| EXERCISE |
Among the entries that follow, the required portion opens with the line containing "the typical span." and closes with the line containing "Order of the". Give that portion again exactly, and nothing else.

-- -- --

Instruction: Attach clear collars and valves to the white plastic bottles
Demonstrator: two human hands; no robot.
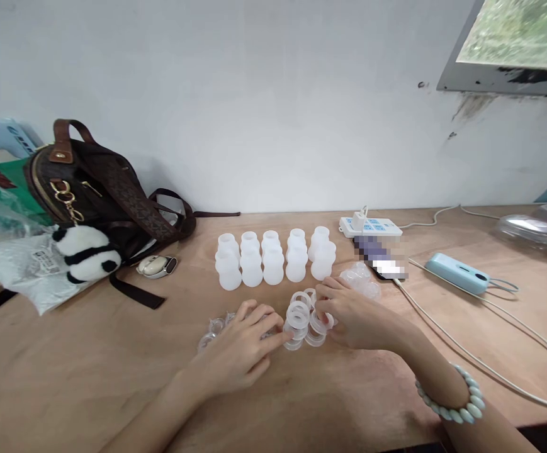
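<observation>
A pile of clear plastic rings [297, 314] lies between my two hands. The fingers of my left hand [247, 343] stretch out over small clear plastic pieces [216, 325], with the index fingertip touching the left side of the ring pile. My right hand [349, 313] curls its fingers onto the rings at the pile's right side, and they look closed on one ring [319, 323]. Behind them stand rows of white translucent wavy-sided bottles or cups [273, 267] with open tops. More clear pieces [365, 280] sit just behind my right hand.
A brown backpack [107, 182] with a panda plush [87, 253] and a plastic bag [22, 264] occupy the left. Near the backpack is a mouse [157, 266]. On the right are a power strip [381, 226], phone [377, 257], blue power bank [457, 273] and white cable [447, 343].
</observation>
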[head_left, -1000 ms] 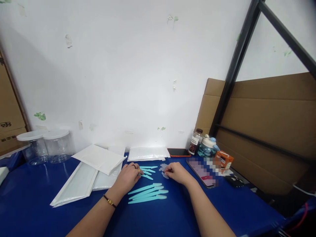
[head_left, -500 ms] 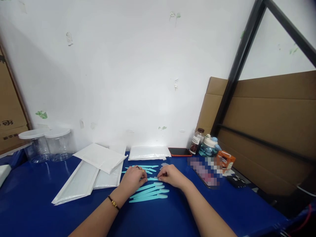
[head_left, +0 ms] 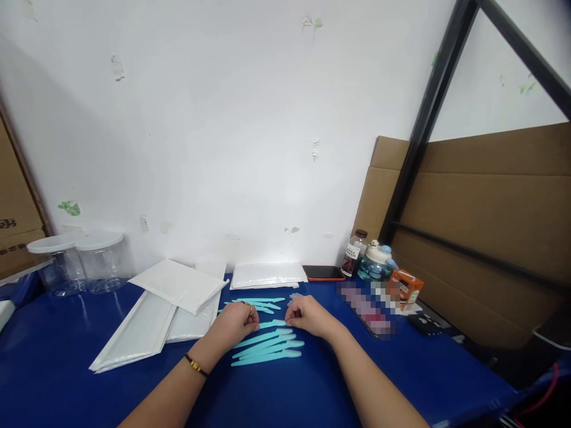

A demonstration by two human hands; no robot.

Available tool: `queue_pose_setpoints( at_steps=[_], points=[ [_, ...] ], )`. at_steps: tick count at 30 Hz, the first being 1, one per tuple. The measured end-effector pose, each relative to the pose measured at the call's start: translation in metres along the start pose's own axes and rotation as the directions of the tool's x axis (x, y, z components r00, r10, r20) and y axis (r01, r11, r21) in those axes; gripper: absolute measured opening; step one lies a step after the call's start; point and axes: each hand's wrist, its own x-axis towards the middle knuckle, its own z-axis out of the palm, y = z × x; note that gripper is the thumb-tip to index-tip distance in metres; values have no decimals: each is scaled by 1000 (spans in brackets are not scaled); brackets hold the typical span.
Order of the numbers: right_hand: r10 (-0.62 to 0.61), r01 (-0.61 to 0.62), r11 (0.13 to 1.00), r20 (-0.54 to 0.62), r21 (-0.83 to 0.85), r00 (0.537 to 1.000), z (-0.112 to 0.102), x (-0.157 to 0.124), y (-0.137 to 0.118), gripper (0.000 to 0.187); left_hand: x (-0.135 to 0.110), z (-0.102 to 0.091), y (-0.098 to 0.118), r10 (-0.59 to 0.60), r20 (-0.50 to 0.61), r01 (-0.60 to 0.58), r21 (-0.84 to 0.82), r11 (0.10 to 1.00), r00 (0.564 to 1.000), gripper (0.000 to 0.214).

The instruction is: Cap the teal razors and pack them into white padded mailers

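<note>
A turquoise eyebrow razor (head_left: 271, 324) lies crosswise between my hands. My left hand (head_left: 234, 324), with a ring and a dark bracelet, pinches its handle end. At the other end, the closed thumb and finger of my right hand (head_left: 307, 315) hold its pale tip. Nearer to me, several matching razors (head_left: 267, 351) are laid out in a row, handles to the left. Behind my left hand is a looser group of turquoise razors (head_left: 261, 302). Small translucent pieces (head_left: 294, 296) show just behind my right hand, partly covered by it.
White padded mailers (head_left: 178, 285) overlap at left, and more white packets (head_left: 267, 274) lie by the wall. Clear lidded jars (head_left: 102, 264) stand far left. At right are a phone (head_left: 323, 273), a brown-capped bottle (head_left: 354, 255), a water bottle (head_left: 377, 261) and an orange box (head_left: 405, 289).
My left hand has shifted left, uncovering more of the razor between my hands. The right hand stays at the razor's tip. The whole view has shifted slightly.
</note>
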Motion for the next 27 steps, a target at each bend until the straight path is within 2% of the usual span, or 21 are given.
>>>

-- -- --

| TASK RESPONSE |
Available tool: `queue_pose_setpoints( at_steps=[_], points=[ [_, ...] ], )`. at_steps: tick count at 30 Hz, the first being 1, one per tuple. The measured end-effector pose, each relative to the pose measured at the call's start: translation in metres along the start pose's own axes and rotation as the directions of the tool's x axis (x, y, z components r00, r10, r20) and y axis (r01, r11, r21) in those axes; gripper: absolute measured opening; step one lies a step after the call's start; point and axes: each hand's wrist, its own x-axis towards the middle knuckle, its own z-axis out of the palm, y = z × x; note that gripper is the thumb-tip to index-tip distance in metres; values have no decimals: each is scaled by 1000 (spans in brackets are not scaled); brackets hold the typical span.
Order of the numbers: right_hand: r10 (-0.62 to 0.61), r01 (-0.61 to 0.62), r11 (0.13 to 1.00), r20 (-0.54 to 0.62), r21 (-0.83 to 0.85), r00 (0.537 to 1.000), z (-0.112 to 0.102), x (-0.157 to 0.124), y (-0.137 to 0.118), gripper (0.000 to 0.187); left_hand: x (-0.135 to 0.110), z (-0.102 to 0.091), y (-0.098 to 0.118), r10 (-0.59 to 0.60), r20 (-0.50 to 0.61), r01 (-0.60 to 0.58), r21 (-0.84 to 0.82), r11 (0.10 to 1.00), r00 (0.564 to 1.000), gripper (0.000 to 0.214).

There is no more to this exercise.